The Sheer Folly of Callow Youth

Eliezer Yudkowsky

"There speaks the sheer folly of callow youth; the rashness of an ignorance so abysmal as to be possible only to one of your ephemeral race..."
—Gharlane of Eddore

Once upon a time, years ago, I propounded a mysterious answer to a mysterious question—as I've hinted on several occasions. The mysterious question to which I propounded a mysterious answer was not, however, consciousness—or rather, not only consciousness. No, the more embarrassing error was that I took a mysterious view of morality.

I held off on discussing that until now, after the series on metaethics, because I wanted it to be clear that Eliezer₁₉₉₇ had gotten it wrong.

When we last left off, Eliezer₁₉₉₇, not satisfied with arguing in an intuitive sense that superintelligence would be moral, was setting out to argue inescapably that creating superintelligence was the right thing to do.

Well (said Eliezer₁₉₉₇) let's begin by asking the question: Does life have, in fact, any meaning?

"I don't know," replied Eliezer₁₉₉₇ at once, with a certain note of self-congratulation for admitting his own ignorance on this topic where so many others seemed certain.

"But," he went on—

(Always be wary when an admission of ignorance is followed by "But".)

"But, if we suppose that life has no meaning—that the utility of all outcomes is equal to zero—that possibility cancels out of any expected utility calculation. We can therefore always act as if life is known to be meaningful, even though we don't know what that meaning is. How can we find out that meaning? Considering that humans are still arguing about this, it's probably too difficult a problem for humans to solve. So we need a superintelligence to solve the problem for us. As for the possibility that there is no logical justification for one preference over another, then in this case it is no righter or wronger to build a superintelligence, than to do anything else.
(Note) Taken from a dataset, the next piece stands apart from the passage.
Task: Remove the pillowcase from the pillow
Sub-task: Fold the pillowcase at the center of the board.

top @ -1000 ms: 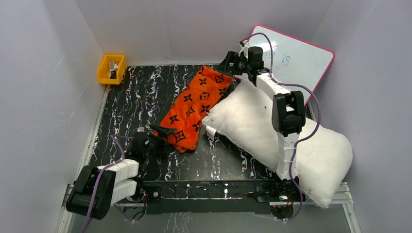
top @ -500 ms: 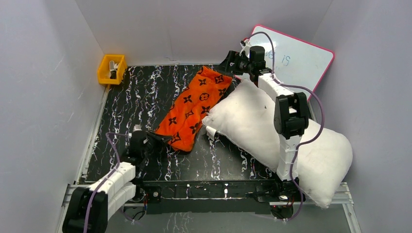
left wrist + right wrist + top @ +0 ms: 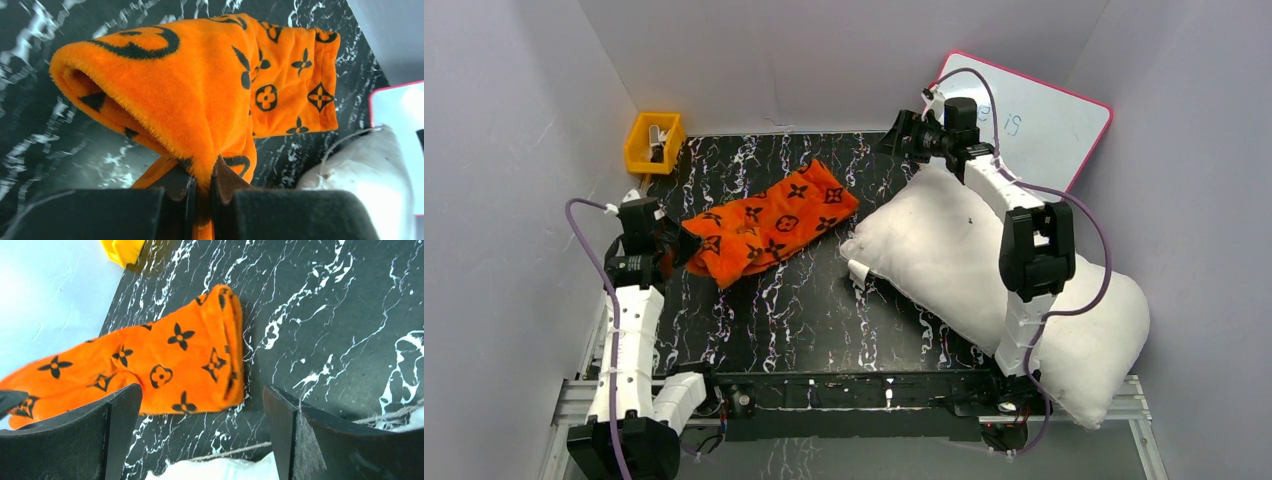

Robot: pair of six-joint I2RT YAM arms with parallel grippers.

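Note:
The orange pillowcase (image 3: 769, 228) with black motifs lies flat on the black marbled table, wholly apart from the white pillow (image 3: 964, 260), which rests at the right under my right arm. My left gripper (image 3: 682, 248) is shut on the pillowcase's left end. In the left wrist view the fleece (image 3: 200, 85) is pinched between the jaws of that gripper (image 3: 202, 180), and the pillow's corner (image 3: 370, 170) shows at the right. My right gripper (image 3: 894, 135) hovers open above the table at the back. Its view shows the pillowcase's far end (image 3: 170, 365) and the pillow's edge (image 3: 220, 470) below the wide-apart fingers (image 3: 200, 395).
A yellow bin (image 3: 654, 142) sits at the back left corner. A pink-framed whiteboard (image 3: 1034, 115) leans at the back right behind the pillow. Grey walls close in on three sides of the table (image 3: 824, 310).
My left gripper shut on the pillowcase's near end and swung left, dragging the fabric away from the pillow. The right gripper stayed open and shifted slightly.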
This is a real possibility, but it falls out of any attempt to calculate expected utility—we should just ignore it. To the extent someone says that a superintelligence would wipe out humanity, they are either arguing that wiping out humanity is in fact the right thing to do (even though we see no reason why this should be the case) or they are arguing that there is no right thing to do (in which case their argument that we should not build intelligence defeats itself)."
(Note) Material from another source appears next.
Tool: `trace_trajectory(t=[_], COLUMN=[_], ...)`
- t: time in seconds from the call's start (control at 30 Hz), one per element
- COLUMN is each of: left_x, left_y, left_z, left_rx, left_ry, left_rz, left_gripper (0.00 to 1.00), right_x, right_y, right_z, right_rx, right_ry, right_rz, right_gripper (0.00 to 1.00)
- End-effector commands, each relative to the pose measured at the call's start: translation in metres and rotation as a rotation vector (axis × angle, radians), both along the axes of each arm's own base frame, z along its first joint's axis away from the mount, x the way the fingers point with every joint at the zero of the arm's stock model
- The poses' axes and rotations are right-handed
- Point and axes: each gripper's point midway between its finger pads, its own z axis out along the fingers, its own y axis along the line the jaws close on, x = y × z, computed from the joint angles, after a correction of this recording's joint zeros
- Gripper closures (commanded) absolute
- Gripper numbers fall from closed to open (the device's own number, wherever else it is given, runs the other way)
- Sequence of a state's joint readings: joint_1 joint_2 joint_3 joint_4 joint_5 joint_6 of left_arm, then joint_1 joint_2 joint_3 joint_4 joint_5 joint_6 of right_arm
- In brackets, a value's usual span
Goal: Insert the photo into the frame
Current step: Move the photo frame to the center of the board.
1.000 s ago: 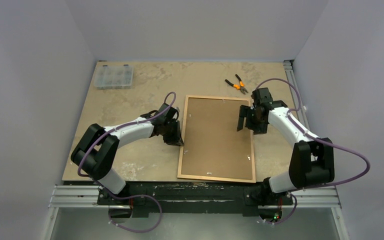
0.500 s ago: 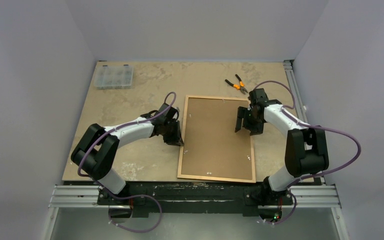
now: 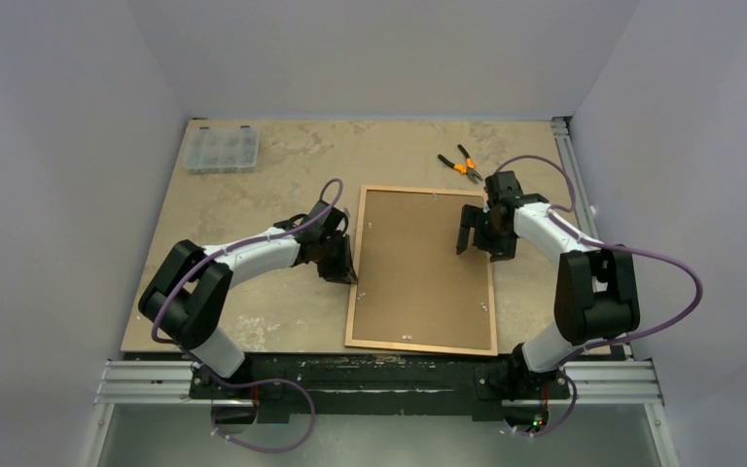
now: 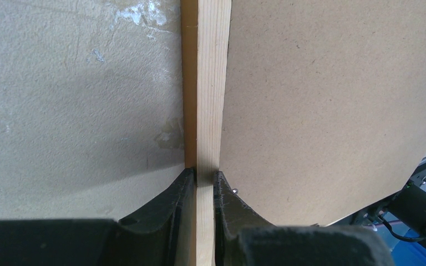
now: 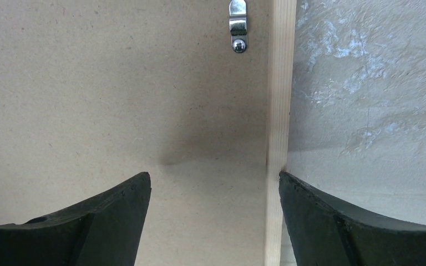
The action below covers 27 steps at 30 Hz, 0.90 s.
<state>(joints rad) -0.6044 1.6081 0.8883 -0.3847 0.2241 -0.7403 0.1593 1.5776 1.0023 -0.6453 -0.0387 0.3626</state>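
Mottled beige tabletop (image 3: 282, 165) all round, frame (image 3: 418, 345) lying back-up between the arms. Left fingers (image 4: 166, 221) are clenched on its left rail; right fingers (image 5: 105, 216) hang spread, straddling the right rail, one over the backing panel (image 5: 116, 83). I'd pinch firm on the left so nothing slides while the right works the metal clip (image 5: 237, 25). Photo isn't visible.

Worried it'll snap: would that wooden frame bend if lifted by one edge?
Likely fairly stiff: the frame is wood, a board filling it. Large and thin-edged, it may twist slightly. The left gripper pinches one narrow edge, so it could pivot.
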Motion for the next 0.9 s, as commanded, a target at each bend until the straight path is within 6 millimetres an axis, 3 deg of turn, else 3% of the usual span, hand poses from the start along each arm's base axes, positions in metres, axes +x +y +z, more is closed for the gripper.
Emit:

Ergh. That was a really difficult paragraph to write. My past self is always my own most concentrated Kryptonite, because my past self is exactly precisely all those things that the modern me has installed allergies to block. Truly is it said that parents do all the things they tell their children not to do, which is how they know not to do them; it applies between past and future selves as well.

How flawed is Eliezer₁₉₉₇'s argument? I couldn't even count the ways. I know memory is fallible, reconstructed each time we recall, and so I don't trust my assembly of these old pieces using my modern mind. Don't ask me to read my old writings; that's too much pain.
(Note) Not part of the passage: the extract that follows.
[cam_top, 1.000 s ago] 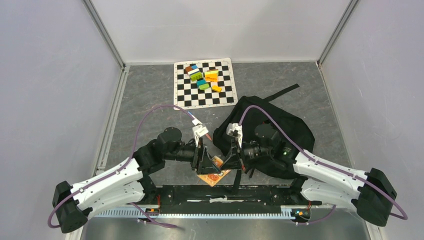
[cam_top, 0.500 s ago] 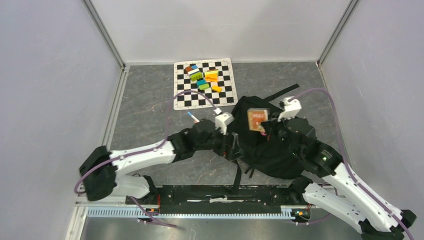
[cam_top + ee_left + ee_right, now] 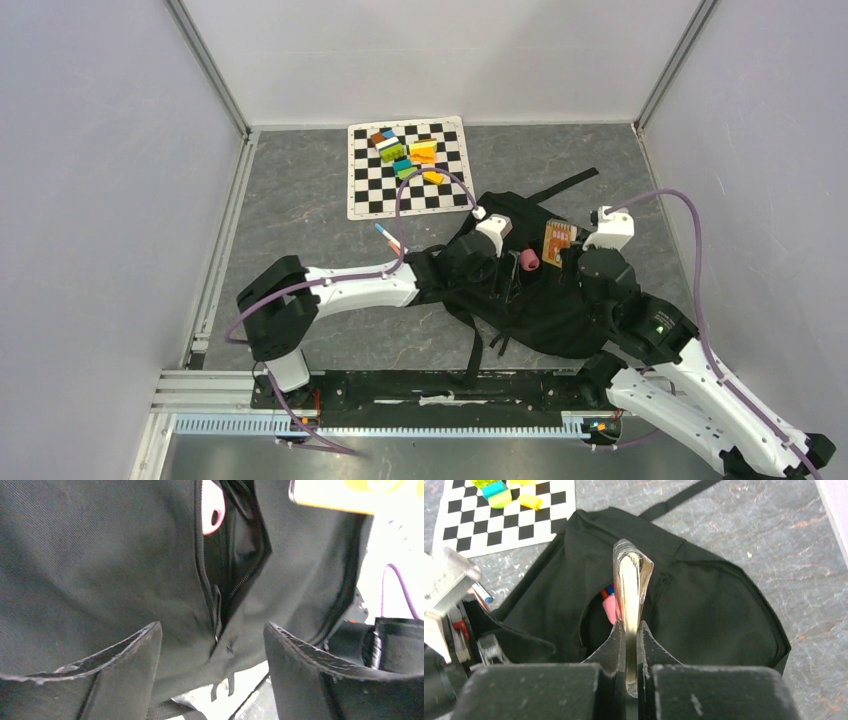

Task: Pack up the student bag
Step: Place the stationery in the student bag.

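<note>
So the bag [image 3: 575, 300] is lying flat on the bench [image 3: 300, 200], right of the middle, just off the near right corner of the checkered mat [image 3: 372, 195], with straps trailing toward the far side and the near edge. Its zip [image 3: 239, 582] is open along the top and a pink thing [image 3: 528, 261] sticks out of the gap, with something blue and red tucked behind it in the right wrist view. The left fingers [image 3: 505, 272] are spread wide right over the bag, the lower end of the zip gap sitting between the 2 of them, and I can't see them gripping anything. The right fingers [image 3: 644, 647] are pressed tight on a thin booklet [image 3: 558, 240] in a clear sleeve, holding it upright and edge-on above the opening. Its cover is orange with some printing on it, but way too small to read from the top camera. Colored blocks [image 3: 410, 155] are piled on the far part of the mat, and a pen [image 3: 387, 236] lies on the bench near the left arm.
</note>
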`<state>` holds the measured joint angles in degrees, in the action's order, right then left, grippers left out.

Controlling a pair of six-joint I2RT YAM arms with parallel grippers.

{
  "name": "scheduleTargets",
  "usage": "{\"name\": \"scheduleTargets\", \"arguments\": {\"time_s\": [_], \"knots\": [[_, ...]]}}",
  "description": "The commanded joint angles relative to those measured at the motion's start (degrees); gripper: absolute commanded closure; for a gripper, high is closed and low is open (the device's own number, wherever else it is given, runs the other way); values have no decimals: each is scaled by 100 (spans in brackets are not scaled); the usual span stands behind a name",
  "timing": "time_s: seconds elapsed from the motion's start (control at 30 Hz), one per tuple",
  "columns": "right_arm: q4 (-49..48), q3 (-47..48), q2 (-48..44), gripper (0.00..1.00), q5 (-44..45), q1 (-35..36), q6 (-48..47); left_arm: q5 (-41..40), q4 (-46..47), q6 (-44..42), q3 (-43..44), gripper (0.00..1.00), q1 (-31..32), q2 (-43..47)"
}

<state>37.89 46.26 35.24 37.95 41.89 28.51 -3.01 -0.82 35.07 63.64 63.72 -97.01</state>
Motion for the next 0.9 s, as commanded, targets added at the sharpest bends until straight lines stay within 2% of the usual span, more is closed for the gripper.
{"name": "scheduleTargets", "arguments": {"time_s": [0.0,0.07,0.33,0.47,0.6,0.7,0.8,0.87], "knots": [[-40,-415,-234,100,-6,-6,475,-589,-418,37,673,27,-2,-386],[-172,-621,-332,100,-225,-6,623,-684,-472,36,784,31,-4,-513],[-746,-1243,-494,100,-769,-3,844,-966,-640,-190,1212,35,-4,-948],[-893,-1377,-453,100,-805,-7,870,-1019,-718,-289,1332,50,-4,-1097],[-963,-1491,-349,100,-832,-7,948,-1033,-867,-325,1357,74,-6,-1091],[-968,-1579,-186,100,-850,-5,1089,-1014,-772,-305,1229,89,-5,-993],[-1000,-1654,19,100,-899,-5,1284,-980,-700,-301,1143,98,-3,-972],[-1060,-1705,62,100,-998,-6,1379,-933,-676,-269,1110,98,-6,-965]]}}
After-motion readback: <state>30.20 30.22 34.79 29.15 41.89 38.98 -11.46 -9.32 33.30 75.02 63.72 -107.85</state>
But it seems clear that I was thinking of utility as a sort of stuff, an inherent property. So that "life is meaningless" corresponded to utility=0. But of course the argument works equally well with utility=100, so that if everything is meaningful but it is all equally meaningful, that should fall out too... Certainly I wasn't then thinking of a utility function as an affine structure in preferences. I was thinking of "utility" as an absolute level of inherent value.

I was thinking of should as a kind of purely abstract essence of compellingness, that-which-makes-you-do-something; so that clearly any mind that derived a should, would be bound by it. Hence the assumption, which Eliezer₁₉₉₇ did not even think to explicitly note, that a logic that compels an arbitrary mind to do something, is exactly the same as that which human beings mean and refer to when they utter the word "right"...

But now I'm trying to count the ways, and if you've been following along, you should be able to handle that yourself.

An important aspect of this whole failure was that, because I'd proved that the case "life is meaningless" wasn't worth considering, I didn't think it was necessary to rigorously define "intelligence" or "meaning". I'd previously come up with a clever reason for not trying to go all formal and rigorous when trying to define "intelligence" (or "morality")—namely all the bait-and-switches that past AIfolk, philosophers, and moralists, had pulled with definitions that missed the point.

I draw the following lesson: No matter how clever the justification for relaxing your standards, or evading some requirement of rigor, it will blow your foot off just the same.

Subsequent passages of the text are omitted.